Notes from AISTATS 2024

The 27th International Conference on Artificial Intelligence and Statistics (AISTATS) in 2024 just finished in Valencia (Spain), and Criteo AI Lab was there!

Hugo Richard
Criteo Tech Blog
7 min readJun 20, 2024

--

This year, one of the leading machine learning conferences around the world received 1980 submissions, of which 546 were accepted. I attended the conference and had the honor of presenting two research papers.

Criteo AI Lab participation

Constant or logarithmic regret in asynchronous multiplayer bandit (By Hugo Richard, Etienne Boursier, Vianney Perchet)
https://proceedings.mlr.press/v238/richard24a/richard24a.pdf

This work is done with two Criteos (myself and Vianney Perchet) and Etienne Boursier (from University Paris Saclay, LMO, Orsay). It presents the problem of asynchronous multiplayer bandits, where multiple players play the same bandit and have a probability of being active at each round. If two active players pull the same arm none of them get any reward. We show in this work that with a logarithmic number of communications, constant regret is achievable. This study is relevant to Criteo in the context of multiplayer auctions, where a DSP decides which add campaigns to allocate to which auction.

Multi-armed bandits with guaranteeing revenue per arm (By Dorian Baudy, Mathieu Molina, Hugo Richard, and Vianney Perchet)
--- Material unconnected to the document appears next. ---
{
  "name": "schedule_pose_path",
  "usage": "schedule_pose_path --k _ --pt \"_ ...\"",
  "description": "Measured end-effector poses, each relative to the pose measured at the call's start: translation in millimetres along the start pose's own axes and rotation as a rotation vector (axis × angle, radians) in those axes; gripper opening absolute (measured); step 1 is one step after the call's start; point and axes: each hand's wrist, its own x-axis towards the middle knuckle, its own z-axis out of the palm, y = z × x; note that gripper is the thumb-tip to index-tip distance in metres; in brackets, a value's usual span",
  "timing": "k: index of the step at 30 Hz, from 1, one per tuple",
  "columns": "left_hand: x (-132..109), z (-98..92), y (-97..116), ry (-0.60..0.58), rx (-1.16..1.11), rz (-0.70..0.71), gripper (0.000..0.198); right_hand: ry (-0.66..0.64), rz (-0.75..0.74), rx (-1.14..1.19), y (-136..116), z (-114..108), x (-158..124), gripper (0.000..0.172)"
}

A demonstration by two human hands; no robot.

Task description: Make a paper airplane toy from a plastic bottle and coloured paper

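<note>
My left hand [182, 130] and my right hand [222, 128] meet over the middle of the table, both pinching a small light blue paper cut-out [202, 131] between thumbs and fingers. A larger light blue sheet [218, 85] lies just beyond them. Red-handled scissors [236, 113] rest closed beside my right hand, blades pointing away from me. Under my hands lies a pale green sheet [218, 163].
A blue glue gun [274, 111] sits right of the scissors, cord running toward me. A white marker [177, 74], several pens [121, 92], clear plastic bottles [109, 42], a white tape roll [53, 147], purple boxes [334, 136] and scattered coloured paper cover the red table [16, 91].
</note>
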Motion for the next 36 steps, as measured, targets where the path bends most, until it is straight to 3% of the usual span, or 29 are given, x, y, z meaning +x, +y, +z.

This work is done with two Criteos (myself and Vianney Perchet) as well as two other members of the Fairplay team (Dorian Baudry (left picture) and Mathieu Molina (right picture)). It addresses how to guarantee a certain amount of revenue to each client of a recommender system. This could allow Criteo to guarantee a certain amount of revenue to each of its clients, but it could also be used by the music or entertainment industry to ensure the fairness and viability of its platforms. In contrast to most works on safe RL, there is no safe known allocation at the beginning that would ensure that the constraints are full-filled. We also fully characterize the constraint violation and the regret paid by several algorithms.

Highlights of the conference

Oral presentations

Online learning of decision trees with Thomson Sampling (by Ayman Chaouki)

Decision trees are widely used models especially because they are interpretable but current methods are heuristic without any optimality guarantees. This innovative paper changes that and gives a way to find optimal trees by casting tree building as an RL problem. As having interpretable models is important to understand the decisions made by automated systems. I see this advancement as particularly interesting for Criteo.

Best-of-Both-Worlds Algorithms for Linear Contextual Bandits (by Yuko Kuroki)

This work considers a K-arm contextual bandit with d-dimensional stochastic contexts and with a linear loss that can be either stochastic or adversarial. They propose an algorithm that matches known regret bounds in the stochastic setting up to a factor K d and in the adversarial setting up to a factor root of d.

Best of both worlds algorithms like the one present in this paper are particularly appealing to Criteo as they achieve good performance on easy problems but also have performance guarantee if nothing is known about the data distribution. They could be of use in the design of robust recommendation systems.

Exploration via linearly perturbed loss minimisation (by David Janz)

This work solves structured bandit by playing at each round the minimizer of a linearly perturbed regularized negative log-likelihood function. It reduces to perturbed history exploration for generalized linear rewards but produces consistent estimators for more general rewards. It is also very easy to implement in practice which makes it promising to go beyond generalized linear models usually considered at Criteo.

Membership Testing in Markov Equivalence Classes via Independence Queries (By Jiaqi Zhang)

Given a class of graph and observational data generated by some unknown graph, the problem studied by this work is to determine if the graph belongs to the class. They show that the number of conditional independence tests needed are exponential in the size of the maximum undirected clique of the given class (with upper and lower bounds). Testing whether our current understanding of the causality graph assumed in our production system at Criteo is correct can now be done more efficiently.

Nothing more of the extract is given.